К сожалению, переговоры зашли в тупик, политические амбиции кадетов взяли верх. Столыпин с горечью признавался министру финансов Коковцову, что все его попытки «привлечь в состав правительства общественных деятелей развалились об их упорный отказ, так как одно дело – критиковать правительство и быть в безответной оппозиции ему и совсем другое дело – идти на каторгу, под чужую критику, сознавая заранее, что всем все равно не угодишь, да и кружковская спайка гораздо приятнее, чем ответственная, всегда неблагодарная работа. Он закончил свою фразу словами: “Им нужна власть для власти и еще больше нужны аплодисменты единомышленников, а пойти с кем-нибудь вместе для общей работы – это совсем другое дело”»[493]. В конце концов, все эти тщетные встречи с кадетами так душевно измотали Столыпина, что он откровенно сказал государю: «Я охотнее буду подметать снег на крыльце Вашего дворца, чем продолжать эти переговоры»[494].
Когда стало ясно, что первая Дума вот-вот превратится в подобие французских Генеральных Штатов 1789 г., царь со Столыпиным идут на роспуск народного представительства. Это был вынужденный шаг: оппозиция попыталась от имени представительной власти опубликовать обращение к стране по земельному вопросу. В нем предлагалось провести отчуждение помещичьей земли, нарушив, таким образом, священный принцип частной собственности. Возникала угроза разрушения социально-экономического фундамента государства.
Переговоры с «прогрессивной общественностью» вновь возобновились сразу же после роспуска Думы. Теперь главным собеседником правительства стали октябристы. Еще в июле 1906 г. Столыпин предлагает лидеру октябристов Гучкову занять пост министра промышленности и торговли, сообщив последнему, что выбор уже одобрен Царем. Но, как и кадеты первой Думы, Гучков и другие общественные деятели вместо активного подключения к созидательной работе начали ставить политические условия и торговаться. Они настаивали на усилении представительной власти, категорически ставили вопрос о снятии всех ограничений в отношении евреев. По сути дела, Столыпин и общественные деятели разговаривали на разных языках: если Столыпин отстаивал интересы национальной России, то Гучков и ему подобные боролись за корпоративные интересы, ориентирующиеся на Запад. Именно тогда Гучков заявил Столыпину: «Если спасать Россию, самого Государя, ее надо спасать помимо его, надо не считаться с этими отдельными проявлениями его желания, надо настоять». Сам же государь, беседовавший с каждым общественным деятелем по часу, отмечал: «Не годятся в министры сейчас. Не люди дела». А в доверительном письме матери заметил: «У них собственное мнение выше патриотизма, вместе с ненужной скромностью и боязнью скомпрометироваться»[495].

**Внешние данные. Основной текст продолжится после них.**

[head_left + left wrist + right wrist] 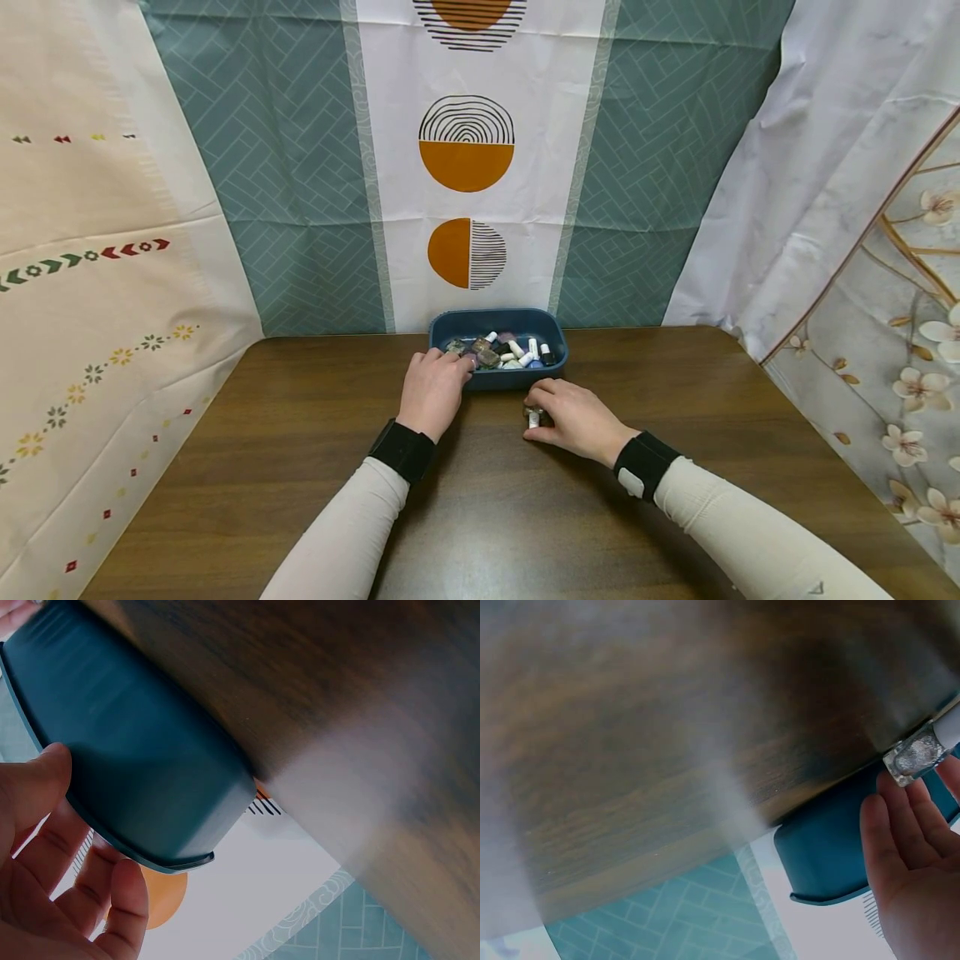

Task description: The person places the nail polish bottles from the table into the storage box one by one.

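Note:
A dark blue plastic bin (498, 380) stands at the back of the table, holding several small bottles of nail polish (516, 350), many with white caps. My left hand (435, 387) grips its front left rim; in the left wrist view the thumb (52, 769) lies at the rim, with the other fingers partly hidden behind it. Just in front of the bin, my right hand (573, 417) holds a nail polish bottle (919, 754) of clear glass with silvery contents and a pale cap. Part of the grip on that bottle falls outside the right wrist view.
The brown wooden table (480, 517) spreads in front of the bin and to both sides. A patterned fabric backdrop (480, 200) hangs right behind the table's back edge, with more cloth at the left and right.

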A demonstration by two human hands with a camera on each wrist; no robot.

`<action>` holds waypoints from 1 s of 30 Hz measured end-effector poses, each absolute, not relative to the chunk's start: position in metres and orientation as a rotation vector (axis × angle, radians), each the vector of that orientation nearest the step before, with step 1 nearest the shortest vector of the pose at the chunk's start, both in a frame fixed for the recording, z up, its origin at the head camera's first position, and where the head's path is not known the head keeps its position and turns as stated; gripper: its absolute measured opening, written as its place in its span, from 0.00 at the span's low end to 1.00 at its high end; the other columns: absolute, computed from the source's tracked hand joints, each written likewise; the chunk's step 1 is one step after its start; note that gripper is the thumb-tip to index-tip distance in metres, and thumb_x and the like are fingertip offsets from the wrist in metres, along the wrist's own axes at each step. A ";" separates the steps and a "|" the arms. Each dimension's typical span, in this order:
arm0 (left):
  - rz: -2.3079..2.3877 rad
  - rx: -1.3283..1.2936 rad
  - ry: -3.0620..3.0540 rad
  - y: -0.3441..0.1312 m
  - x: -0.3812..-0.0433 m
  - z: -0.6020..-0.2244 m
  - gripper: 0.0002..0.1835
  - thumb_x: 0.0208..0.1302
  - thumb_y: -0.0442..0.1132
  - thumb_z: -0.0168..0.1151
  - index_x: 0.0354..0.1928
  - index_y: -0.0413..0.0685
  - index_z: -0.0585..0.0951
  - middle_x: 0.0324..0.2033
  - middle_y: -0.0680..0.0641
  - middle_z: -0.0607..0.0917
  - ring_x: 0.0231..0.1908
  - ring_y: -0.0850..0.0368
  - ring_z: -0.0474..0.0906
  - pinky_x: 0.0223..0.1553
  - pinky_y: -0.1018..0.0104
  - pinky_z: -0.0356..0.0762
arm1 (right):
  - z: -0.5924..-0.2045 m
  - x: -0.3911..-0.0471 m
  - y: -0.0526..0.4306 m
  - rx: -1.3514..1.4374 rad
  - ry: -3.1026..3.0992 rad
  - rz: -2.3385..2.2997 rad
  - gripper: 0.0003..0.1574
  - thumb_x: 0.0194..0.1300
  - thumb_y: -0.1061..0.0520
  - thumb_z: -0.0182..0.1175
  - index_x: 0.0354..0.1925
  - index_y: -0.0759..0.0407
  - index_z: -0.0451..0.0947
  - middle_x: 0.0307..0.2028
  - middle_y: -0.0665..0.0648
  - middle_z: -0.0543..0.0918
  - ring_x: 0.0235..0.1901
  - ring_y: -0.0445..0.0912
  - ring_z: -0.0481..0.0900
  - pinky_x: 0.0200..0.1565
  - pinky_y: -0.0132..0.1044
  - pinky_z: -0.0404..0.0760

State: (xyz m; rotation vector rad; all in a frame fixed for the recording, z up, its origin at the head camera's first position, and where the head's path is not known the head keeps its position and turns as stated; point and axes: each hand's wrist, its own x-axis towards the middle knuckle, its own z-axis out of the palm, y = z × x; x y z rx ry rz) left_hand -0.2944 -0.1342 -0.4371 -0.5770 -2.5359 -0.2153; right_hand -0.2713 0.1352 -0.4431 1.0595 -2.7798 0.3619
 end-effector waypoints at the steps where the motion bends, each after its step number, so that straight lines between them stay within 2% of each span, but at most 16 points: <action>1: -0.216 -0.578 -2.536 -0.134 -0.295 -0.437 0.06 0.75 0.41 0.74 0.49 0.54 0.94 0.42 0.47 0.94 0.40 0.46 0.84 0.43 0.50 0.77 | -0.443 -0.271 0.136 1.060 -2.777 0.360 0.27 0.66 0.42 0.82 0.55 0.54 0.86 0.51 0.53 0.86 0.48 0.46 0.83 0.56 0.47 0.87; 19: -0.226 -0.575 -2.537 -0.134 -0.294 -0.436 0.07 0.74 0.41 0.75 0.50 0.54 0.94 0.43 0.48 0.94 0.40 0.46 0.84 0.43 0.51 0.77 | -0.425 -0.258 0.137 1.067 -2.763 0.437 0.30 0.67 0.42 0.81 0.61 0.54 0.88 0.57 0.52 0.87 0.55 0.48 0.85 0.59 0.49 0.86; 30: -0.242 -0.578 -2.575 -0.134 -0.294 -0.434 0.08 0.75 0.41 0.74 0.52 0.54 0.94 0.44 0.47 0.94 0.41 0.46 0.84 0.43 0.50 0.76 | -0.409 -0.249 0.139 1.093 -2.675 0.469 0.31 0.66 0.40 0.81 0.59 0.55 0.89 0.58 0.52 0.87 0.57 0.48 0.86 0.60 0.48 0.86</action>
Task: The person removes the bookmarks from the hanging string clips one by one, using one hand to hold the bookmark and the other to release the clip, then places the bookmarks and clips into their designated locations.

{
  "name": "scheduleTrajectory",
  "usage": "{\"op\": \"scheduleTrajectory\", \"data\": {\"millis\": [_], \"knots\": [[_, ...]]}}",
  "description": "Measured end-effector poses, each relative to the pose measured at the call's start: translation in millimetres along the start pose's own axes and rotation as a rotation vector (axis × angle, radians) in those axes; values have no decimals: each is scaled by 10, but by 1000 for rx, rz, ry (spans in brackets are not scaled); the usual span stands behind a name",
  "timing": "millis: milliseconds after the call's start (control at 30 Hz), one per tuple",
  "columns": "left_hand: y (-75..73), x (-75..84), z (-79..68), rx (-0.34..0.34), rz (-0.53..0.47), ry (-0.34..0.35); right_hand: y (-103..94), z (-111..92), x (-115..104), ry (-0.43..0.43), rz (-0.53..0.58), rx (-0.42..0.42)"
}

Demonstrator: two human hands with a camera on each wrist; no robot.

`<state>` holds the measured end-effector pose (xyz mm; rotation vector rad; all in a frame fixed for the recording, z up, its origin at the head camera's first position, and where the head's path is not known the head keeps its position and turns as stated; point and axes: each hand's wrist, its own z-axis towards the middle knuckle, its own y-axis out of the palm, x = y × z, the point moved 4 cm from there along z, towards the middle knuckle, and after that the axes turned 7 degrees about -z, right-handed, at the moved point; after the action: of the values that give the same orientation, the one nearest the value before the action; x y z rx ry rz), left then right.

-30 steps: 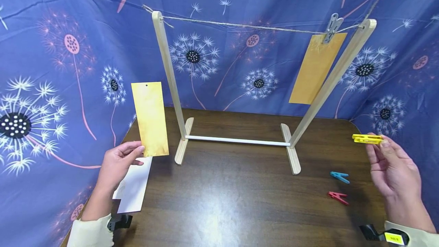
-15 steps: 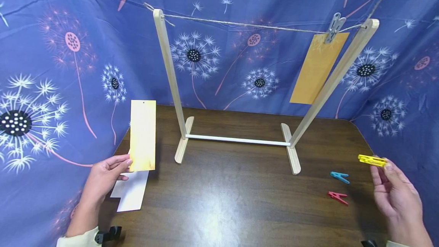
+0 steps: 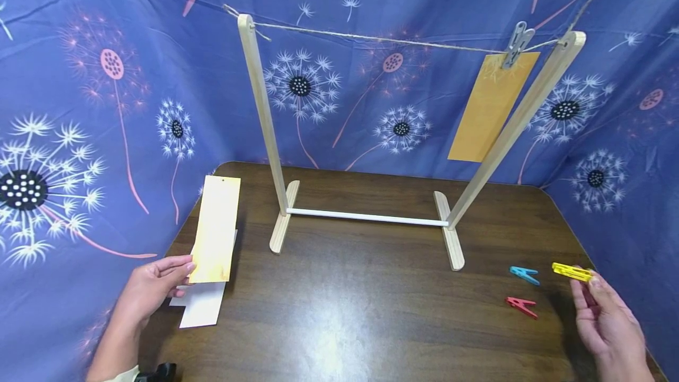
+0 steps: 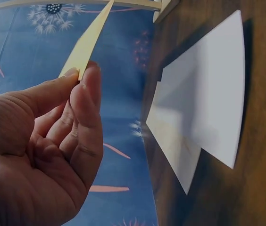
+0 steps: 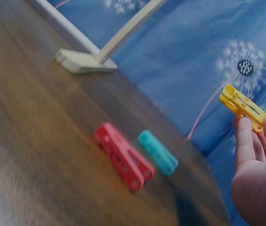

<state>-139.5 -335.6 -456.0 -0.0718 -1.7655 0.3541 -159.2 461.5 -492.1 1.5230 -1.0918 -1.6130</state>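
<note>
Left hand (image 3: 151,287) pinches the yellow card (image 3: 214,229) at its near-left corner, long axis running near to far above the pale cards (image 3: 201,311); right hand (image 3: 610,317), well apart, pinches the yellow clothespin (image 3: 572,272), pointing left, near the blue clothespin (image 3: 521,272). Farther off, between both, stretches the string (image 3: 392,40).

Pinches a yellow card (image 3: 214,229) in the left hand (image 3: 151,287) over white paper (image 3: 201,310) near the left edge of the desk (image 3: 382,287), a yellow clothespin (image 3: 570,272) in the right hand (image 3: 609,318) near the right edge.
</note>
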Motion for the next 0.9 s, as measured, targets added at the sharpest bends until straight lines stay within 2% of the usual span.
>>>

Между тем по мере затягивания переговорного процесса взгляды царя и Столыпина на необходимость его продолжения стали расходиться. После того как в Думе прозвучали открытые оскорбления в адрес власти и призывы к насилию, Николай II посчитал дальнейший поиск компромиссов с оппозицией делом обреченным и даже опасным. Жизнь показала правоту государя. Многие из тех, с кем Столыпин вел доверительные переговоры, показали себя с нелицеприятной стороны. Среди тех, к кому Столыпин впоследствии перестал испытывать доверие, были такие недруги царя, как граф С.Ю. Витте, председатель второй Думы Ф.А. Головин, лидер октябристов А.И. Гучков. Тем не менее Николай II до самого критического момента не прерывал контакты Столыпина с общественными деятелями, и не только из-за желания даже в заведомо предрешенной ситуации сохранить нравственный ореол власти, но и в силу своего христианского отношения к врагам. «Нужно любить всякого человека и в грехе его, и в позоре, – говорил Иоанн Кронштадтский. – […] Нельзя смешивать человека – это образ Божий – со злом, которое в нем»[496].
Как-то раз правый депутат Государственной думы в разговоре с государем рассказал ему о странной близости, установившейся между ним и одним из представителей враждебной правительству думской фракции. Государь ответил: «Ничего странного в этом случае не вижу. Все произошло у вас вполне нормально и естественно. Встретились два порядочных человека и сумели освободиться от партийных перегородок. Эти перегородки всегда чрезвычайно искажают простые, искренние человеческие взаимоотношения. В результате оба оценили друг друга, и, наверное, оба выиграли от своего общения не только как вообще хорошие люди, но и как политические деятели». Интересно, что на следующий день правый депутат рассказал об этом трудовику, который дико посмотрел на него и отошел, но через день, волнуясь, сказал: «Вы вчера всю душу мне перевернули. Я всю ночь проплакал; какую хорошую и глубокую мысль высказал Государь. Как жалко, что мы, левые, так мало знаем. Как жалко, что мы имеем такие превратные сведения»[497].